Main image of Kendal, Felicity (1946-)

Felicity Kendal is a daughter of the theatre, whose stage appearances have far outnumbered her screen roles. However, during the 1970s and 1980s, with quietly controlled scripts and producers' sympathetic handling of actors, she created some memorable television characters.

Spending the early part of her life as a travelling Shakespearean actor in India and the Far East, where her parents ran a touring theatrical company, she returned to Britain after appearing in Merchant-Ivory's Shakespeare-Wallah (India, 1965), a film based on the family's experiences in India.

Although she was seen as 'bewitching' and 'pert' by contemporary reviewers for her early television performances - one of the first being opposite Sir John Gielgud in the bitter-sweet Wednesday Play comedy 'The Mayfly and the Frog' (BBC, tx. 21/12/1966) - her elfin charm didn't really come to notice until The Good Life (BBC, 1975-78).

One of the most popular programmes in the new 1970s BBC carefree sitcoms, The Good Life featured Kendal and Richard Briers as a suburban couple who decide to practice self-sufficiency and live off the land, much to the annoyance of their disapproving middle-class neighbours Paul Eddington and Penelope Keith.
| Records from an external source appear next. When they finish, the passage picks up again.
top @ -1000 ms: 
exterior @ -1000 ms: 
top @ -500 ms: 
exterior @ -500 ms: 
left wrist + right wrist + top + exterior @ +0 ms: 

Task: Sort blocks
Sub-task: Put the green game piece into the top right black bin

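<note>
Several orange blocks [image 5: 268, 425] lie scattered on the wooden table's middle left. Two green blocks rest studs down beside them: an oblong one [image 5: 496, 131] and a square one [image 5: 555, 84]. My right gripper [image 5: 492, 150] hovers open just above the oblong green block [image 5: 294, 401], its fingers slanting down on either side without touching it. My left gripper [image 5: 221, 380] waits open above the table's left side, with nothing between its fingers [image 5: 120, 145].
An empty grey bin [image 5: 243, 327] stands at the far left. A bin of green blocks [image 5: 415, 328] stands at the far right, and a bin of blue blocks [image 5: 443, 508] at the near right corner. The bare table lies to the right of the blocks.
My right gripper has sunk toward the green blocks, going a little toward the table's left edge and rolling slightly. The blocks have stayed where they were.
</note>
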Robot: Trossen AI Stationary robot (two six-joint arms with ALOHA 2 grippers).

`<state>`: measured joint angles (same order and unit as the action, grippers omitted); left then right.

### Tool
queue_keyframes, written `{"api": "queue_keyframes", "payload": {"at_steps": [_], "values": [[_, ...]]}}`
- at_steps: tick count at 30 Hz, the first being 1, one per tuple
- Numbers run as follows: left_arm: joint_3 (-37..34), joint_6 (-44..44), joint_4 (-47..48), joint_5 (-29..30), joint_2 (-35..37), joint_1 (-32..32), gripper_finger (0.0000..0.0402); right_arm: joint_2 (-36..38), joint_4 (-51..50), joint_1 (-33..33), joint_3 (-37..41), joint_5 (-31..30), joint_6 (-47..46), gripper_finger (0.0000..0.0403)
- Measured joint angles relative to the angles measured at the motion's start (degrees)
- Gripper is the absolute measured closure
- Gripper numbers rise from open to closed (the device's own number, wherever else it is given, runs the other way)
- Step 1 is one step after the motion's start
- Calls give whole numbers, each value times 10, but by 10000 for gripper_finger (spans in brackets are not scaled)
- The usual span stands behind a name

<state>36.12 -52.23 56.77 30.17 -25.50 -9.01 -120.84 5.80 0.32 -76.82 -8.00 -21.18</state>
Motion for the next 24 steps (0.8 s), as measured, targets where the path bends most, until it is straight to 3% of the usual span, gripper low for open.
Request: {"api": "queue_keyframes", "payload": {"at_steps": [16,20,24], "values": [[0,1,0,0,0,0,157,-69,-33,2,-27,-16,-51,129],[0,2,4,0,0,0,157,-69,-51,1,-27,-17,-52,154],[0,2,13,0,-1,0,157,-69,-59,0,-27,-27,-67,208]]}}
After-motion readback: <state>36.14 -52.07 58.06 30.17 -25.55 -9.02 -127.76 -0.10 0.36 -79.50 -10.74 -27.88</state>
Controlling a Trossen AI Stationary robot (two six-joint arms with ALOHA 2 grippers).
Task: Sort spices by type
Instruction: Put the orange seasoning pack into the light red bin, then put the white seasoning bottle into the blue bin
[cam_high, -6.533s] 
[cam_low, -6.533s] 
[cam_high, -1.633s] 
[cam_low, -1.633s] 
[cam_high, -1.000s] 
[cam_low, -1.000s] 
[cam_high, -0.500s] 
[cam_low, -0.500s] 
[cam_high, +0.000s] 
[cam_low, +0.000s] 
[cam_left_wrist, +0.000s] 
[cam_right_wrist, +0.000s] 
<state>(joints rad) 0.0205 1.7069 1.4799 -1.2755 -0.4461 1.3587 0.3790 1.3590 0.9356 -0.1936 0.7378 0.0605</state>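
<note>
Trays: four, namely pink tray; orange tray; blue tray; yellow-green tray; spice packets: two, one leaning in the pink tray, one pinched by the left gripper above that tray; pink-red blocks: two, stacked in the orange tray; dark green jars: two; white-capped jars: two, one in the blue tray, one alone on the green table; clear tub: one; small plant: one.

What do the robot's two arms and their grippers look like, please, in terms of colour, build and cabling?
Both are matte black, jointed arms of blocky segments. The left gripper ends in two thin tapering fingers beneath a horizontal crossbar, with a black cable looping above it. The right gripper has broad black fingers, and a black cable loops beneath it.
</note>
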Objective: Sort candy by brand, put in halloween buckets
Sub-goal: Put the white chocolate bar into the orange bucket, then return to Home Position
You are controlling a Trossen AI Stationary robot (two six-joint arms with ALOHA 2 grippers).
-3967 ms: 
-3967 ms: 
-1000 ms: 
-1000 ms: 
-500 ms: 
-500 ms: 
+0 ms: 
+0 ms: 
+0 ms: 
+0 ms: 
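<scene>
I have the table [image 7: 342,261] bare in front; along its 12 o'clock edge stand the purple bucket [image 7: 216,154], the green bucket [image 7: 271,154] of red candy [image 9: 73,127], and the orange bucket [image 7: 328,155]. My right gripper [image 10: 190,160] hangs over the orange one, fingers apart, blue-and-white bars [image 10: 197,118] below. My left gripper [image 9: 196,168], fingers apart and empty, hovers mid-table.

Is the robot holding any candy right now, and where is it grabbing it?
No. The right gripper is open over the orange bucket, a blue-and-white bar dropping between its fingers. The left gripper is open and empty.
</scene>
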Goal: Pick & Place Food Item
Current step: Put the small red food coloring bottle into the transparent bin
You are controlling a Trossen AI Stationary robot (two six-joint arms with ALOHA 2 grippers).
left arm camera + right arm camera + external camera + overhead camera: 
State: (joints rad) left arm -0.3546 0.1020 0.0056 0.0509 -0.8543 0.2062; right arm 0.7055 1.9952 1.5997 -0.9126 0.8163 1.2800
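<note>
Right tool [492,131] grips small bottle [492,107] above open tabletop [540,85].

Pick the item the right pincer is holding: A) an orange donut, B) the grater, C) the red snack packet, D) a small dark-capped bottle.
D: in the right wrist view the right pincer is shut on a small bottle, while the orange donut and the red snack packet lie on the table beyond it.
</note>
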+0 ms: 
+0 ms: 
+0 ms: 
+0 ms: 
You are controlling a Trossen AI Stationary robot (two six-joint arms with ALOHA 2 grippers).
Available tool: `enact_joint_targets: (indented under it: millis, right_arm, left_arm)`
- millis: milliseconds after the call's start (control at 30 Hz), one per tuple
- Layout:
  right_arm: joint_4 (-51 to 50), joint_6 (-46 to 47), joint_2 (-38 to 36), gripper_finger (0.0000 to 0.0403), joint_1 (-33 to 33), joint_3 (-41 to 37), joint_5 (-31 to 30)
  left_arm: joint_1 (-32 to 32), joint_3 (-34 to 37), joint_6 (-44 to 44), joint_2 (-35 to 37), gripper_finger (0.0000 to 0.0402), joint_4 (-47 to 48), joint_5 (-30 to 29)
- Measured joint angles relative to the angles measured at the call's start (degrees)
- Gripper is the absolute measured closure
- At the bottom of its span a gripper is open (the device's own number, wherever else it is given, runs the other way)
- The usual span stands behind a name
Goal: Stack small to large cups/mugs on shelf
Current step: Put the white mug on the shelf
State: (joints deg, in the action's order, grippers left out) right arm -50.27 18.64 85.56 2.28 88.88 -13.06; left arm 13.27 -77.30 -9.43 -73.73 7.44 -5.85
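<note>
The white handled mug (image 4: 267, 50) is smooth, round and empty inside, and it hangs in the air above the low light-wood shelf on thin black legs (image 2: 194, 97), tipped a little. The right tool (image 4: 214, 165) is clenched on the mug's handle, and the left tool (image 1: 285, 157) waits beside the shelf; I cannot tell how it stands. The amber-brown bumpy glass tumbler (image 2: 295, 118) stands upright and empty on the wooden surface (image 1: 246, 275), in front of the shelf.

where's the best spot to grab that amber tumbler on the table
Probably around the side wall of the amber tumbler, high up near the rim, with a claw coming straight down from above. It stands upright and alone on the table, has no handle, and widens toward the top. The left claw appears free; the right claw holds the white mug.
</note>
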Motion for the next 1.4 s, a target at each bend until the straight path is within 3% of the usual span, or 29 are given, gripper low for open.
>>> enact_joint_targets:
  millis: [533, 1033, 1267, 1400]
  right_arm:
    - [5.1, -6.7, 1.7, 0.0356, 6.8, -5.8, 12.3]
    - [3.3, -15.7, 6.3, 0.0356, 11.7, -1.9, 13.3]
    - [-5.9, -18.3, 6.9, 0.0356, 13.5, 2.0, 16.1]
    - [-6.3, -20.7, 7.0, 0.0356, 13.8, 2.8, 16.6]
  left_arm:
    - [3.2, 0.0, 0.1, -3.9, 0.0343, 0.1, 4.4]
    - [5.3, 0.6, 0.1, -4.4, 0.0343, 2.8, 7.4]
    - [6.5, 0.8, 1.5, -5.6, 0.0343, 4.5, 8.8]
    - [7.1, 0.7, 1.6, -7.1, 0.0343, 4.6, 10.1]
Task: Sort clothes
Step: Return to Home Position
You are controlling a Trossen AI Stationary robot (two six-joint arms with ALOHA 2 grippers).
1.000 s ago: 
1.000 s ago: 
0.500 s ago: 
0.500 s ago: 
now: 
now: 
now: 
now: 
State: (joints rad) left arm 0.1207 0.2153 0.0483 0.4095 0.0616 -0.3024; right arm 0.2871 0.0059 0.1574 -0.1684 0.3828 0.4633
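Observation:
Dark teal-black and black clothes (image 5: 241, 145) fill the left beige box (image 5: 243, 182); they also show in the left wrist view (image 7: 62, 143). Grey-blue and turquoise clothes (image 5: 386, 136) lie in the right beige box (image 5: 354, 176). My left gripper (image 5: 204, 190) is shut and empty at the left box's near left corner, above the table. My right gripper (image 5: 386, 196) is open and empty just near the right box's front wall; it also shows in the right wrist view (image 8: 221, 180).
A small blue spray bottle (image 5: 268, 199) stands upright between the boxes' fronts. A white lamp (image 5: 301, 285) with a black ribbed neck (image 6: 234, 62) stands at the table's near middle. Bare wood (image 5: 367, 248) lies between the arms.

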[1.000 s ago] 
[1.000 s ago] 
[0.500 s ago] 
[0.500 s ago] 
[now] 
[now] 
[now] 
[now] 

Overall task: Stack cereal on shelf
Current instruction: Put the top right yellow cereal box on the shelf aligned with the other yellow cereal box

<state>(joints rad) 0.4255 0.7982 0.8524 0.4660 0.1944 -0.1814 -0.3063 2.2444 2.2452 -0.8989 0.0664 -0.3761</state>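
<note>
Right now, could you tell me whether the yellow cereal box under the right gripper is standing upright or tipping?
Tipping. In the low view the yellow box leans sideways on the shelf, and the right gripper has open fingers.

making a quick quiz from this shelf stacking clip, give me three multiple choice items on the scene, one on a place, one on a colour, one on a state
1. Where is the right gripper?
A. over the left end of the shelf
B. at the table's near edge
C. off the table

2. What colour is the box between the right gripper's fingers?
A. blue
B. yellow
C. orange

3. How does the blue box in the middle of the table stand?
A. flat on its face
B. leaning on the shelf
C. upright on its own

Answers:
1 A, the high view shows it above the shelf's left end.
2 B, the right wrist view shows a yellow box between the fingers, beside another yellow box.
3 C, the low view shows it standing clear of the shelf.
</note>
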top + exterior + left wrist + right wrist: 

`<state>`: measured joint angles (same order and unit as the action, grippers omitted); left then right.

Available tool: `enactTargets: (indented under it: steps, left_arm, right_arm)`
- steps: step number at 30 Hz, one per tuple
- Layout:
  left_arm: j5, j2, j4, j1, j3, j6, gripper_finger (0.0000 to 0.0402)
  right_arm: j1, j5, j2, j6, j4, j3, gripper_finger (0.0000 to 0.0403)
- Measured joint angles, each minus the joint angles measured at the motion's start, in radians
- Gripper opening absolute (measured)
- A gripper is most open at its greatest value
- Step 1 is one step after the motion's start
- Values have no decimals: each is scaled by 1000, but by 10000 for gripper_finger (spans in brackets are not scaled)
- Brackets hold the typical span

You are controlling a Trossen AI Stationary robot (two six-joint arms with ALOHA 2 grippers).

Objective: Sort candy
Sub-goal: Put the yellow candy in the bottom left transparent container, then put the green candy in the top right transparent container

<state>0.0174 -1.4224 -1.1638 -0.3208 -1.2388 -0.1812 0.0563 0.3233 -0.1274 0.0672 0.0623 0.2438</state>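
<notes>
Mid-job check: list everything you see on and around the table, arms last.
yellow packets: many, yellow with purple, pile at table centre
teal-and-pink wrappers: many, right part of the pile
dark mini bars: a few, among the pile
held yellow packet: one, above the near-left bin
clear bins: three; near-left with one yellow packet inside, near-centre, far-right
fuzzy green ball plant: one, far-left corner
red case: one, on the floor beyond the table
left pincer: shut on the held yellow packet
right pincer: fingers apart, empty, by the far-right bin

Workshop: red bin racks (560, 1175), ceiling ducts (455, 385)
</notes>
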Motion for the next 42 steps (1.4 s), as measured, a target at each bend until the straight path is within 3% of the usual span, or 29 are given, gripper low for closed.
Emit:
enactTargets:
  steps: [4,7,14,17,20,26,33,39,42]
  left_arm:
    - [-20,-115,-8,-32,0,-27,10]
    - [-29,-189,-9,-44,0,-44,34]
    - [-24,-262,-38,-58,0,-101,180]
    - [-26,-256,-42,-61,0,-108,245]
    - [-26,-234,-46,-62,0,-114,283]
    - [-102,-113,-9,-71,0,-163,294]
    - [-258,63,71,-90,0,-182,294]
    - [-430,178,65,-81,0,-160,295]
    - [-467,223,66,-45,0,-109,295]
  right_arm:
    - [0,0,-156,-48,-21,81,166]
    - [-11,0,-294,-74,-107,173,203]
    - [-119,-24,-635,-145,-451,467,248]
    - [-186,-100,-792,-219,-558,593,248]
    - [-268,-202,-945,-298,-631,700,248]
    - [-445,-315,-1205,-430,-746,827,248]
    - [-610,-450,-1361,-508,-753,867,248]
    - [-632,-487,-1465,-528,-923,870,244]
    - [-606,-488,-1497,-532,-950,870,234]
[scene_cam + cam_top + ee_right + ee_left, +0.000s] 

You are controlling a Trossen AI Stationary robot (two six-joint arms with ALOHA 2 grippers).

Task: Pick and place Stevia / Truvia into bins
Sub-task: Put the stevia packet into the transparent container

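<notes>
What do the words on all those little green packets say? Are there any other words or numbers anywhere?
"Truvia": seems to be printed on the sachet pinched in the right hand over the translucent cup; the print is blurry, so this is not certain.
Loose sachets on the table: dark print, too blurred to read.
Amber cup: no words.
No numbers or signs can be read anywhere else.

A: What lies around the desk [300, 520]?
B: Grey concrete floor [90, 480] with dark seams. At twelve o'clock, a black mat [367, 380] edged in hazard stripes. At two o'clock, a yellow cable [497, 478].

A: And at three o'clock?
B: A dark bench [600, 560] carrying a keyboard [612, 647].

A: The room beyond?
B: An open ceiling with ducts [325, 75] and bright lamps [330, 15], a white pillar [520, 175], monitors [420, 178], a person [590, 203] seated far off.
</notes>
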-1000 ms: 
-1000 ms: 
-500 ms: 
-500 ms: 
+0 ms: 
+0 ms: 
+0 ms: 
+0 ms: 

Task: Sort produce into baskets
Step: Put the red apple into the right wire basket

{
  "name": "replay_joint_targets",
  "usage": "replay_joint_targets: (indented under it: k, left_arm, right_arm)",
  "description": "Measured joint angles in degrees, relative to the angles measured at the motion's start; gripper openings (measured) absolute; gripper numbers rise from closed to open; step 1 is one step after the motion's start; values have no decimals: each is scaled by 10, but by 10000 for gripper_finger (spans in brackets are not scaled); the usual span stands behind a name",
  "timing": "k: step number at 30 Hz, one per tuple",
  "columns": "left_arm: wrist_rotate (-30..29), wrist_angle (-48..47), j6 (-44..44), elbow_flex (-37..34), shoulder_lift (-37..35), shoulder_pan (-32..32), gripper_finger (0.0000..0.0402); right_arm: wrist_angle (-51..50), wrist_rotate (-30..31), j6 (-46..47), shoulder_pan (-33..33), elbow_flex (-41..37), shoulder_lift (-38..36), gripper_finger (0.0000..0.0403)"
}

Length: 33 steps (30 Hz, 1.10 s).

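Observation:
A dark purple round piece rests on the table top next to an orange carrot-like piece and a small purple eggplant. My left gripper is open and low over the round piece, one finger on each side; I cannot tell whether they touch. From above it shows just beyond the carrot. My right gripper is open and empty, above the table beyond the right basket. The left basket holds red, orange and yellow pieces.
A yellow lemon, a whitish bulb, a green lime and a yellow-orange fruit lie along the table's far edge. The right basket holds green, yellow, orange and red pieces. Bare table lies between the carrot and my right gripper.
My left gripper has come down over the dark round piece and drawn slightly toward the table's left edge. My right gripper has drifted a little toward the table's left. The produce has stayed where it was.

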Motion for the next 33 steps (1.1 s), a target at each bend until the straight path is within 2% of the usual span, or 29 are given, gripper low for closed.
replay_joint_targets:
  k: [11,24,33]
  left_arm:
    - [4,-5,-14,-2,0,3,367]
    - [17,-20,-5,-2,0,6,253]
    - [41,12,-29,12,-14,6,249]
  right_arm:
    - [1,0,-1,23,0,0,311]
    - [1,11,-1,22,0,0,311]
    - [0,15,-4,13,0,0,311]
The characters, as in most well-crafted sitcoms - Kendal and Briers' warm and amiable young couple, Eddington's easy-going husband to Keith's snobby matriarch - were near enough (but not too near) to real life types with whom most viewers could identify, with Kendal standing out as the epitome of friendly suburban sexiness in her tight blue jeans.

After The Good Life, she made fleeting TV appearances - notably as Viola in the BBC Television Shakespeare production of Twelfth Night (tx. 6/1/1980) - until Carla Lane's comedy drama Solo (BBC, 1981-82). This was a strongly feminist, war-of-the-sexes piece with Kendal as a self-assertive but doubtful, competent yet insecure young woman who decides to reject her job, eject her unfaithful boyfriend and go it alone.

Taking a step forward from her brink-of-adultery theme in the earlier Butterflies (BBC, 1978-83), Lane constructed The Mistress (BBC, 1985; 1987), featuring Kendal as a doggedly independent single woman who is also the mistress of a married man.

The Camomile Lawn (Channel 4, 1992), a steamy upper-middle-class family saga spanning several decades, infused with long, languorous sex scenes, was adapted from Mary Wesley's 1984 novel. Screened initially in four parts, the production featured a magnificent cast, including Kendal, Paul Eddington, Claire Bloom, Rosemary Harris and a young Jennifer Ehle, who, between them, created an embalmed surface calm hiding an inner turbulence.

After a lengthy hiatus (during which she remained active in the theatre), she returned to the small screen with the unlikely horticultural whodunit Rosemary and Thyme (ITV, 2003-). This perilously simple series seemed to get by on the strength of its experienced and sprightly cast, with Kendal, as plant pathologist Rosemary Boxer, and Pam Ferris, as fellow plant-lover Laura Thyme, giving pleasantly skittish performances. This rather farcical series, full of cartoonish peering around doors and chases down hallways, makes a peculiarly dispiriting addition to the list of British detective drama.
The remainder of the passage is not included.